__What to work on__:
How many lines in the records below contain the word "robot"? Answer with the number only.
-- Records shown follows --
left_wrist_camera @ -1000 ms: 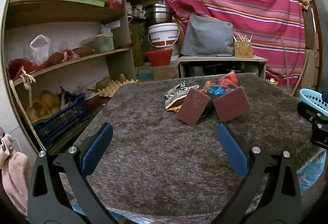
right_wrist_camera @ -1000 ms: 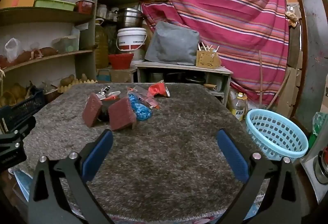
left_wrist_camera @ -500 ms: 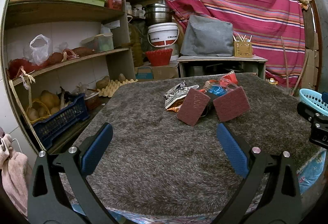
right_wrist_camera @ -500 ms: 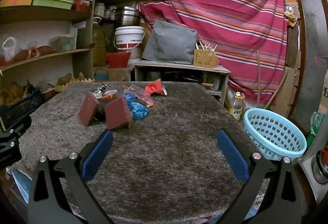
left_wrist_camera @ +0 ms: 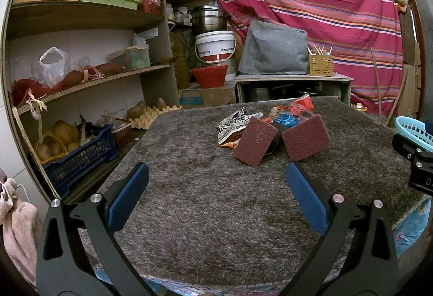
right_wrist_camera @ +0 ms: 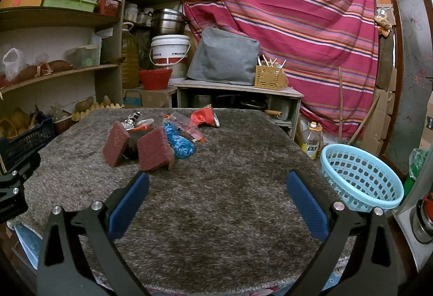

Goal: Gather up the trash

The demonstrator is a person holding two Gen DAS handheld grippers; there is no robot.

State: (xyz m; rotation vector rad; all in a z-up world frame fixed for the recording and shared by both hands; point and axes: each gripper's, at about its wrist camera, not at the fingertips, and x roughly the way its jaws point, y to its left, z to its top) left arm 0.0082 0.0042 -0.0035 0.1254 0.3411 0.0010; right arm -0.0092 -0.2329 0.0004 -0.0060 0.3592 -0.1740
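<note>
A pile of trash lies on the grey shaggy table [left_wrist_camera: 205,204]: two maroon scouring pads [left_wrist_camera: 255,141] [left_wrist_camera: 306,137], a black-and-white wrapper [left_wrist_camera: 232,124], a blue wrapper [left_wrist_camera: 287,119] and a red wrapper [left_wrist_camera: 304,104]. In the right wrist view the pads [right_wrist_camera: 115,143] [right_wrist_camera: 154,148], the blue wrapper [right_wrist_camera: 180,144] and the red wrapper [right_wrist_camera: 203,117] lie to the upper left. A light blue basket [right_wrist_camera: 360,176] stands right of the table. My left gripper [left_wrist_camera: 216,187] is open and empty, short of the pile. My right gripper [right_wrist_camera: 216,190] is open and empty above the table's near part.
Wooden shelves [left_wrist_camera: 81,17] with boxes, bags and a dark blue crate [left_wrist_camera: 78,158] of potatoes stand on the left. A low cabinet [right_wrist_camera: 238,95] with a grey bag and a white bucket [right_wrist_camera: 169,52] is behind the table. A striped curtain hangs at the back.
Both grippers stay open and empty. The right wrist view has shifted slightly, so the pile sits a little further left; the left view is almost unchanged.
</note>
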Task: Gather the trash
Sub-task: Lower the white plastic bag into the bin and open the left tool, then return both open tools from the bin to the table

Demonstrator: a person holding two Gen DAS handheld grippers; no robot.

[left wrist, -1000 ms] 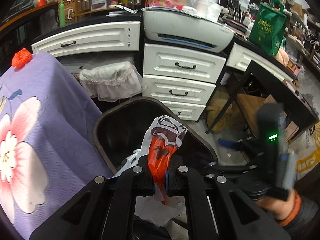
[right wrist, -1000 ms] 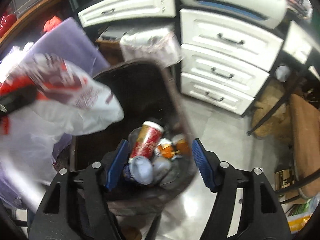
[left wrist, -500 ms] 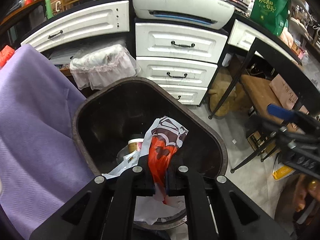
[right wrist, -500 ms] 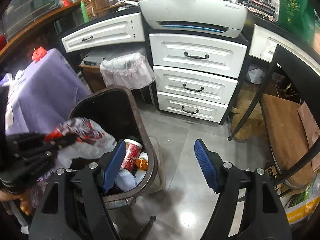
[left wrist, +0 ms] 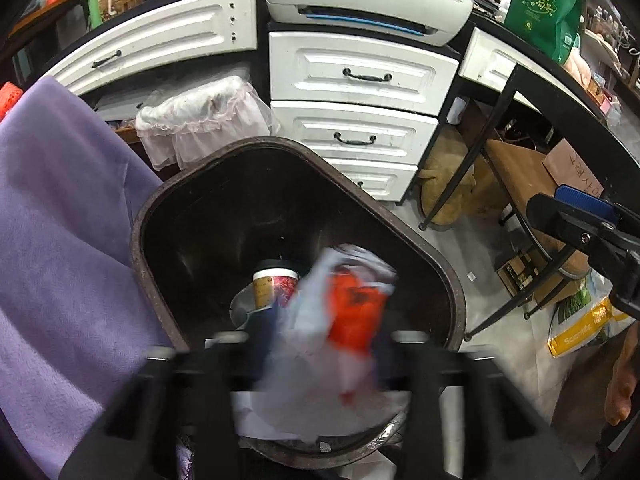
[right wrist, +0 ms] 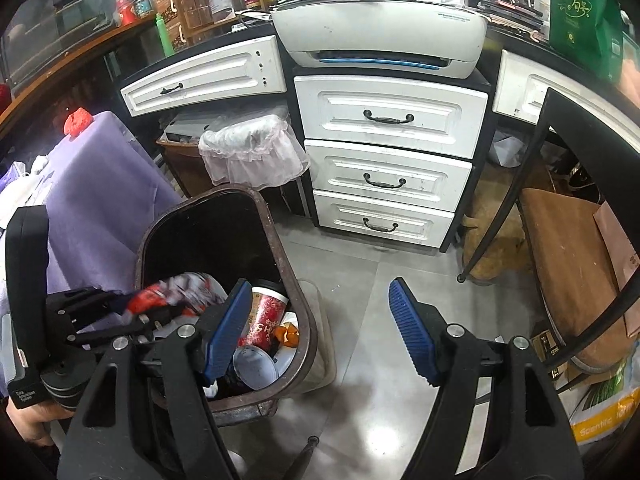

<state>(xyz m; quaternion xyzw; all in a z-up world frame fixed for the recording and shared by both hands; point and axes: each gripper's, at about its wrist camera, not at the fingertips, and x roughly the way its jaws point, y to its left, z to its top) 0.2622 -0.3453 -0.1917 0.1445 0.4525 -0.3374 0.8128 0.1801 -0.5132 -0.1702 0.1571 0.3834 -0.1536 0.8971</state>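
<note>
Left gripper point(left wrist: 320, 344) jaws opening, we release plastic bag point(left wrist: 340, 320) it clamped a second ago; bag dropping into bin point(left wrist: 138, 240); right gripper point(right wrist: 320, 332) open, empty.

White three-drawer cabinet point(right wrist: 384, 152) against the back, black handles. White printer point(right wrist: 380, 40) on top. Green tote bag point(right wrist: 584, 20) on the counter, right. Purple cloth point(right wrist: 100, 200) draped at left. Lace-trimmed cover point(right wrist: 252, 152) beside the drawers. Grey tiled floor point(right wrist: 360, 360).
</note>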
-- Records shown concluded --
__Task result__:
2